🤖 AI Summary
This work proposes a data-driven surrogate modeling framework for partial differential equations (PDEs) that addresses instability in long-time integration caused by violations of conservation laws or physical bounds—such as non-negativity or concentration constraints in [0,1]. Inspired by the lattice Boltzmann method, the approach introduces a local transport operator that inherently enforces discrete conservation through state exchange among neighboring cells. By parameterizing the transport process within a capacity-constrained feasible set, the model structurally respects bound constraints without requiring post-hoc clipping. Coupled with an autoregressive architecture and a discrete velocity representation, the method enables large time steps and captures long-range transport dynamics. Demonstrated on shallow water waves, traffic flow, and spinodal decomposition phase-field simulations, the framework significantly enhances rollout stability, physical consistency, and fidelity in preserving both pointwise and statistical characteristics of fine-scale structures.
📝 Abstract
Autoregressive learning of time-stepping operators offers an effective approach to data-driven PDE simulation on grids.

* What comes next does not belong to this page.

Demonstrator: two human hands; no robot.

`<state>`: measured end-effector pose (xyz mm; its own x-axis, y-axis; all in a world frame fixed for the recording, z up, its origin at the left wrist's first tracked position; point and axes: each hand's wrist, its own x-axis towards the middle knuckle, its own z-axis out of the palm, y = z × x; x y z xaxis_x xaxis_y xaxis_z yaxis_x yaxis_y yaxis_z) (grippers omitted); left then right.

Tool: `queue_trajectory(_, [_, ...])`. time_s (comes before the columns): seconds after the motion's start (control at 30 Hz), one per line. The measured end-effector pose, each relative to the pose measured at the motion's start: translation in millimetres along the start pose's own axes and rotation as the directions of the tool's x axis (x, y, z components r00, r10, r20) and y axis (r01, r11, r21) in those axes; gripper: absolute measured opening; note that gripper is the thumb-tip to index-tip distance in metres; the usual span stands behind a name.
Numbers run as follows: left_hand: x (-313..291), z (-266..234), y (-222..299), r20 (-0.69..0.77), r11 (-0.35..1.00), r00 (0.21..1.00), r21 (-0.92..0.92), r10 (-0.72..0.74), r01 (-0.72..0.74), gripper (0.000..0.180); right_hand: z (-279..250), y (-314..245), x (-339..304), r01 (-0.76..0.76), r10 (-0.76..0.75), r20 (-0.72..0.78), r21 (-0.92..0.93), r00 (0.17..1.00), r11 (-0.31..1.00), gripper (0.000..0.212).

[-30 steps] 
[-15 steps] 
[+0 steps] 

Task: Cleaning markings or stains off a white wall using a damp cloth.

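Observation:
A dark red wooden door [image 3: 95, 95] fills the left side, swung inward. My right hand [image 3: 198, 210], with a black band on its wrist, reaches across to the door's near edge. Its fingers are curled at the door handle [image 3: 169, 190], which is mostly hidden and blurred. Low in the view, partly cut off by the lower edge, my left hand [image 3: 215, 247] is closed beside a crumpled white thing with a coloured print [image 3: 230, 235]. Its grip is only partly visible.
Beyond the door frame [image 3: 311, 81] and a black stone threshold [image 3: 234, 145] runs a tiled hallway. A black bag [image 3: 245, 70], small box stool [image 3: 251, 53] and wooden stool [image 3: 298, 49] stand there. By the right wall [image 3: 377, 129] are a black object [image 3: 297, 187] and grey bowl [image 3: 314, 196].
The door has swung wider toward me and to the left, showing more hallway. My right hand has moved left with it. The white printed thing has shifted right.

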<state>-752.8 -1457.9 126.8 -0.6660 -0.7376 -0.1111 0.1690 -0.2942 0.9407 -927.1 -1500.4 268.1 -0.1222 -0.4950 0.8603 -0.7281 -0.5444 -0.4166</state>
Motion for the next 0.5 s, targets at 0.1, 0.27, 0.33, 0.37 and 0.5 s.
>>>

For conservation laws, however, long-horizon rollouts are often destabilized when learned updates violate global conservation and, in many applications, additional state bounds such as nonnegative mass and densities or concentrations constrained to [0,1]. Enforcing these coupled constraints via direct next-state regression remains difficult. We introduce a framework for learning conservative transport operators on regular grids, inspired by lattice Boltzmann-style discrete-velocity transport representations. Instead of predicting the next state, the model outputs local transport operators that update cells through neighborhood exchanges, guaranteeing discrete conservation by construction. For bounded quantities, we parameterize transport within a capacity-constrained feasible set, enforcing bounds structurally rather than by post-hoc clipping. We validate FluxNet on 1D convection-diffusion, 2D shallow water equations, 1D traffic flow, and 2D spinodal decomposition. Experiments on shallow-water equations and traffic flow show improved rollout stability and physical consistency over strong baselines. On phase-field spinodal decomposition, the method enables large time-steps with long-range transport, accelerating simulation while preserving microstructure evolution in both pointwise and statistical measures.